• [^] # Re: L'Histoire a aussi un contexte

    Posté par . En réponse au journal Une question complexe : pourquoi on déboulonne des statues. Évalué à 3. Dernière modification le 17 juin 2020 à 21:46.

    Mouais, on peut aussi prendre des définitions plus biologiques et moins prudes...

    On y lit par exemple que chez les animaux domestiques on parle de races, mais que d'autres termes sont employés pour plus ou moins la même chose pour les animaux sauvages (sous-espèces) ou les végétaux (variétés). Et je ne pense pas que ceux qui parlaient de race au XIXème siècle imaginaient que les hommes aient été découpés en sous-groupes par sélection.

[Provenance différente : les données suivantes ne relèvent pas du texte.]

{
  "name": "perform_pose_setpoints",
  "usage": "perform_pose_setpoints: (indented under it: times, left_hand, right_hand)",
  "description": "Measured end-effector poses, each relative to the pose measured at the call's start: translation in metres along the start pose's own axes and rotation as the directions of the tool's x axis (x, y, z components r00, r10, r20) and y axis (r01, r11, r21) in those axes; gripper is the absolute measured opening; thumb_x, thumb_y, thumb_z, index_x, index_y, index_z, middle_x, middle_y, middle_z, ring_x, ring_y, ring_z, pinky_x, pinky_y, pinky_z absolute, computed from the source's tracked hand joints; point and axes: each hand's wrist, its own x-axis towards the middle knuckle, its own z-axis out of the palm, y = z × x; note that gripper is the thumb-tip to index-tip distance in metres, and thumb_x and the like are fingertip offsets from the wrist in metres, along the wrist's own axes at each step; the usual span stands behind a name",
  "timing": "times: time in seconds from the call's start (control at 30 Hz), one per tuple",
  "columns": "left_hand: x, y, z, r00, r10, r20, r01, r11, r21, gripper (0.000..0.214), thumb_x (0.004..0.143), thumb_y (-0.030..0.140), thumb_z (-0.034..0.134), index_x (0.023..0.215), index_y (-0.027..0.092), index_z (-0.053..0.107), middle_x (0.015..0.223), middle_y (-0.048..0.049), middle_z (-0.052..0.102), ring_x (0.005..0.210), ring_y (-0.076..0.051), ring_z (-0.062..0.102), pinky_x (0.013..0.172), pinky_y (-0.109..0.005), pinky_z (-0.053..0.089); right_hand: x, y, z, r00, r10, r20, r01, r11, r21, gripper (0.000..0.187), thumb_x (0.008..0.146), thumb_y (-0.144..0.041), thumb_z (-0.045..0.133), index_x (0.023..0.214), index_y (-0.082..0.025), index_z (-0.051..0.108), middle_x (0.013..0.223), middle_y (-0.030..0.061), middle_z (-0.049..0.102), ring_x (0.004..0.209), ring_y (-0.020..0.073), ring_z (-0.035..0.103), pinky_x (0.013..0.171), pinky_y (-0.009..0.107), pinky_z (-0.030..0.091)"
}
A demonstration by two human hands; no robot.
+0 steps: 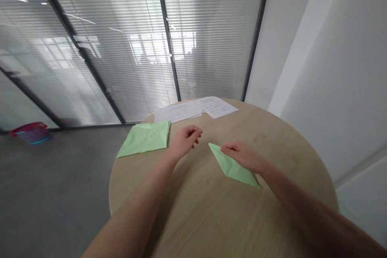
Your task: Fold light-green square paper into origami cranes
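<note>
A folded green paper (231,165), pointed at both ends, lies on the round wooden table (211,217). My right hand (244,156) rests on it with the fingers curled, pressing it down near its upper tip. My left hand (185,141) hovers just left of that paper with its fingers loosely curled and nothing in them. A flat stack of green paper sheets (145,138) lies at the table's left edge, just left of my left hand.
Two white printed sheets (196,109) lie at the table's far edge. Behind the table stands a glass wall with blinds (136,48). A white wall (332,68) is on the right. A pink and blue basket (30,132) sits on the grey floor at far left.
</note>
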Motion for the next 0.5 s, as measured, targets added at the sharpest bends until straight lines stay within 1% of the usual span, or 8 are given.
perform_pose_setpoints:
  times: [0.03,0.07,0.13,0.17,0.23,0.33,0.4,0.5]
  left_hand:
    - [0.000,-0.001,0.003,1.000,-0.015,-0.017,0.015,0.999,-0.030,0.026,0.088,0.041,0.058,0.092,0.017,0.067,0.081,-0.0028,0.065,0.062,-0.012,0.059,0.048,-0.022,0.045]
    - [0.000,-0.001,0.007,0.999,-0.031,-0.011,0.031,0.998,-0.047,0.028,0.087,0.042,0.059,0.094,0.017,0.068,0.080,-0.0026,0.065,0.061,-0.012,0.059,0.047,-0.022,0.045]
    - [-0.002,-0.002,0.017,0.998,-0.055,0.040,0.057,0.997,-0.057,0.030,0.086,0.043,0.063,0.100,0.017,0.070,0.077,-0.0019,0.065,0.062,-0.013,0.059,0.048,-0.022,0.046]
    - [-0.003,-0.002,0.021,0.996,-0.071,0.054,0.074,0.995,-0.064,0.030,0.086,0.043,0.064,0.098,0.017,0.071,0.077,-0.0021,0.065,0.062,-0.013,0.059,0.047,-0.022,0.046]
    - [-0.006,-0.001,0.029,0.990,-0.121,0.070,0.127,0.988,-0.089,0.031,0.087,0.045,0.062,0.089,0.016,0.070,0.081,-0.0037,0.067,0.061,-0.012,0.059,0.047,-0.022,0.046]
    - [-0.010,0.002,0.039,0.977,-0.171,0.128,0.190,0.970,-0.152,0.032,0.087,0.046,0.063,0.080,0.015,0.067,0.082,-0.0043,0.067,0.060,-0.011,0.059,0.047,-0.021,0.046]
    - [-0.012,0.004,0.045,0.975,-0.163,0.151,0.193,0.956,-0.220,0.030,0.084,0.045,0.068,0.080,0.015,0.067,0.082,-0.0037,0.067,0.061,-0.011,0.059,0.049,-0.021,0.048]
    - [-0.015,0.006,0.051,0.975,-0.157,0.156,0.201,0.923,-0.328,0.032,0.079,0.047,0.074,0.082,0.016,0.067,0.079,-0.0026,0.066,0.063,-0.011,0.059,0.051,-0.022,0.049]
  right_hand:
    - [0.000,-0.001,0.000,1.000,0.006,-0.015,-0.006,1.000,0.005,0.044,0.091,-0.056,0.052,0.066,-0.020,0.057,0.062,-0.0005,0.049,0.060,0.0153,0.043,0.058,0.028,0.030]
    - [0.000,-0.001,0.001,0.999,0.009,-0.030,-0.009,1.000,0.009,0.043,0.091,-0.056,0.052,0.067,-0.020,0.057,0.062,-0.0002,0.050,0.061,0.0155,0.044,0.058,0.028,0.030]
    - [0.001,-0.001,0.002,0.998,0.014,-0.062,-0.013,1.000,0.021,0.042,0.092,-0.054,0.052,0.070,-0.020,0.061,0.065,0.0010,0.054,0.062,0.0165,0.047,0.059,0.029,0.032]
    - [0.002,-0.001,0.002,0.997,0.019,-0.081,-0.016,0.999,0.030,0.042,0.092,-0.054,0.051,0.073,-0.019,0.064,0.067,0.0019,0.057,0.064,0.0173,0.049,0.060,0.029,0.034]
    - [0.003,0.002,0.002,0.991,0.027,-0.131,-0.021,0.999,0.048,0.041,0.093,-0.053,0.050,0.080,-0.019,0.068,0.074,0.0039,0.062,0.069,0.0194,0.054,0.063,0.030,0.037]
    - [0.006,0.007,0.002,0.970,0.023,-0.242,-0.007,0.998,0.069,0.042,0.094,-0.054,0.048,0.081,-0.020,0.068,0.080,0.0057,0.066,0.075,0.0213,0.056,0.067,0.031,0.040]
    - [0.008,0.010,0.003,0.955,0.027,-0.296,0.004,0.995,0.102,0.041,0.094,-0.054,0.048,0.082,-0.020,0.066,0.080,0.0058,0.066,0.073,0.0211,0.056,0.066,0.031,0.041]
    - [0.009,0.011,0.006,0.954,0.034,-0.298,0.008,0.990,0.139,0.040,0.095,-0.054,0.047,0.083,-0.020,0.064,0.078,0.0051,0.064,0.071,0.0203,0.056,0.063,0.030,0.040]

    Il existe des populations humaines qui ont vécu de manière assez isolée pendant de longues périodes. De la même manière que ça se traduit par des caractéristiques visibles différentes, il y a des chances pour que ça se traduise par des caractéristiques invisibles différentes (et je ne parle pas juste des blancs/noirs, on a des gênes plus ou moins présents chez les Japonais, les Chinois ou les Coréens par exemple ; lesquels ne se ressemblent pas forcément physiquement d'ailleurs). Il y a un exemple (un peu connu ?) avec la tolérance au lactose à l'âge adulte, beaucoup plus présente dans les populations européennes qu'est-asiatiques (les Européens ayant développé une agriculture incluant les produits laitiers depuis longtemps).

    Alors bien sûr les principes habituels s'appliquent (pas de généralisations à deux balles, tous ces gens qui constituent l'humanité ne sont pas des groupes complètement distincts n'ayant aucune caractéristiques communes et on ne peut pas tracer des traits très nets autour de ces groupes ; tout comme les animaux sauvages d'ailleurs, voire les animaux domestiques), mais tout ça ressemble à une manière de cacher une posture morale derrière une approche scientifique... ça ne nous apprend rien.